Penjelasan Mariaz tak membuat Peri kecil merasa tenang tapi ada sedikit rasa cemas yang pergi.

Ksatria pun tak tinggal diam, dari arah angin barat daya Ksatria menghubungi si tetangga jauh. Suara bariton yang menjawab lalu tak lama diganti dengan suara lembut. Dengan mengatas namakan Kerajaan Ksatria pun berusaha menyelidiki.
"Saya dari Kerajaan, sebagai anggota pengadilan kerajaan saya mendapat pengaduan bahwa anda telah mengirimkan kabut ke rumah salah satu rakyat kami."
"Saya tidak mengerti, sudah lama saya kehilangan kunci rumah saya dan baru hari ini bisa dibuat yang baru."
"Tapi bukti sudah ada, jelas disini anda lah sang pengirim. Bisa jelaskan bagaimana kunci anda bisa hilang?"

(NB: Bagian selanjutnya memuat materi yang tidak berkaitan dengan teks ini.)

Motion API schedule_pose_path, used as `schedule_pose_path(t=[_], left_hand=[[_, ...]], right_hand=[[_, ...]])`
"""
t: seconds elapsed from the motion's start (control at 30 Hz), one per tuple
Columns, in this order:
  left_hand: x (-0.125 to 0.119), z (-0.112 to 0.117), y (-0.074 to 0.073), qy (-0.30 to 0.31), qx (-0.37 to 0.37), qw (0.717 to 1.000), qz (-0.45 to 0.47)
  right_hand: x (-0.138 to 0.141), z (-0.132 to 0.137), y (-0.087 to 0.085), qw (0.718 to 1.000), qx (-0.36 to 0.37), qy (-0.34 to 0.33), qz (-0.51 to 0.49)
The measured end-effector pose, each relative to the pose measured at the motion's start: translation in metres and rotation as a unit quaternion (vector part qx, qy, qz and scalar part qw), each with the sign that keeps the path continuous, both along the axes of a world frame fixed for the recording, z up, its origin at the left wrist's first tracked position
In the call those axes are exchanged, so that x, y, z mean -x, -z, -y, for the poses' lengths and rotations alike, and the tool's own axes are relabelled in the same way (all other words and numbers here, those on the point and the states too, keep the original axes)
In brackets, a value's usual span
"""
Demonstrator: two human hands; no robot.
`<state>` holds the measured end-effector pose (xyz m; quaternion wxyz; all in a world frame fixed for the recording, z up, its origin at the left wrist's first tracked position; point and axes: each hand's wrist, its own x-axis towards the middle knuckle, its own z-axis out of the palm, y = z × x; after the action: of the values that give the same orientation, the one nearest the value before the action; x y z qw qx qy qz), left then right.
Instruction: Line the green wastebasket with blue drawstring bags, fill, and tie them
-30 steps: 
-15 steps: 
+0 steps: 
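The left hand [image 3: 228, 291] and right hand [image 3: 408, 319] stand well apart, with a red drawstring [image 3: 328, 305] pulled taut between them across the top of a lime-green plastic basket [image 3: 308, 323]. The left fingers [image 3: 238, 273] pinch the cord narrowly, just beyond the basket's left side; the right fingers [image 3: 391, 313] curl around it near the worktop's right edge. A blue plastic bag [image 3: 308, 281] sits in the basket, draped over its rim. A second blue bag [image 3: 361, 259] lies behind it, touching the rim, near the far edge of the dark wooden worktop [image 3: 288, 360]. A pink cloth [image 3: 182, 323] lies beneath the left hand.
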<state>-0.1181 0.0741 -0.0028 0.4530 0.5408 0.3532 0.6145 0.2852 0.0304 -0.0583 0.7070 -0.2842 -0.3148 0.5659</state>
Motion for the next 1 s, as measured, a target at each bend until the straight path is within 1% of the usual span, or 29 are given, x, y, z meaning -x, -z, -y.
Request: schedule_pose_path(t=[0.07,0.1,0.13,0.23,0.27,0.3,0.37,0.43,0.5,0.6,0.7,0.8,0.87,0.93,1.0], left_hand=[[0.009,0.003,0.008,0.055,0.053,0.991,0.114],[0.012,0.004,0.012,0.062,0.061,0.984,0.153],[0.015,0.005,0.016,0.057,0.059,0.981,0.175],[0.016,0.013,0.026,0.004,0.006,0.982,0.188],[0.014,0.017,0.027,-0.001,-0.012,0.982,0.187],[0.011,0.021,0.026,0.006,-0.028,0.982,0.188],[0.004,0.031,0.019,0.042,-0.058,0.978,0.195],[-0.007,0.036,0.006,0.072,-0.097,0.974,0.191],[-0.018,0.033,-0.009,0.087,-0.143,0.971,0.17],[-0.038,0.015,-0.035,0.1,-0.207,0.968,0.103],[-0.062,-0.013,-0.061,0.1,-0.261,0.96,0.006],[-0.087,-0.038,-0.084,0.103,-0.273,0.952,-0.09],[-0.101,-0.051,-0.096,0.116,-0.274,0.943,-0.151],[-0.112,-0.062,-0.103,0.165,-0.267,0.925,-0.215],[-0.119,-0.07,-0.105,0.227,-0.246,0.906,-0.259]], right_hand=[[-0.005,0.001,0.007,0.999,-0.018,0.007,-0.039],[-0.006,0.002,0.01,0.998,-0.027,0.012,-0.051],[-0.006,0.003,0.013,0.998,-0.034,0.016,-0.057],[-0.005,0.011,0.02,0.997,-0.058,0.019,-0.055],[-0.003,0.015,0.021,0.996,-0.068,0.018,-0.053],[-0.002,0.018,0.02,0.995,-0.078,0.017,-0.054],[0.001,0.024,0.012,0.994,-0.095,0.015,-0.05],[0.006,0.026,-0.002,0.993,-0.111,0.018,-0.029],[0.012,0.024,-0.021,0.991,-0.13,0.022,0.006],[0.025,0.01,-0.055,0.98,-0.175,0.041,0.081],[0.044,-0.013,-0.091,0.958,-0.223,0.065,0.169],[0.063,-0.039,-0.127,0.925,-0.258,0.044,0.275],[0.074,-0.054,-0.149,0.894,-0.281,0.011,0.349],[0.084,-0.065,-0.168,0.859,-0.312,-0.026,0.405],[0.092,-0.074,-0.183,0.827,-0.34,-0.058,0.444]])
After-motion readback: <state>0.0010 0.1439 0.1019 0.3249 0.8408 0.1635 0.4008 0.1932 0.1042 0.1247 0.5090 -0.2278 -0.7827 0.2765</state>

"Rumah ini sudah lama saya tidak tinggali, ketika saya ingin kembali kuncinya telah raib. Saya sama sekali tak tahu menau tentang kabut itu." Terdengar nada takut dalam suara sitetangga jauh.
Ksatria pun terus mendesak sampai mengancam hukuman yang akan diterima si tetangga jauh, tapi tetangga jauh tetap bersikukuh kalau bukan dia pelakunya dan dari nada suaranya terdengar tak ada kebohongan.

Lalu Ksatria pun menceritakan penyelidikan nya kepada Peri kecil dan Peri Kecil juga menceritakan tentang penjelasan Mariaz.
"Mungkin yang dibilang Mariaz benar, sudah, Peri Kecil ku, kamu harus tenang. semoga semua ini hanya ulah orang iseng"
"Ya, sayang. Kita tutup saja semua kecemasan ini. Semua khawatir ini membuat ku sesak."
Mereka berdua sepakat untuk menghapus rasa cemas meski tetap berhati - hati.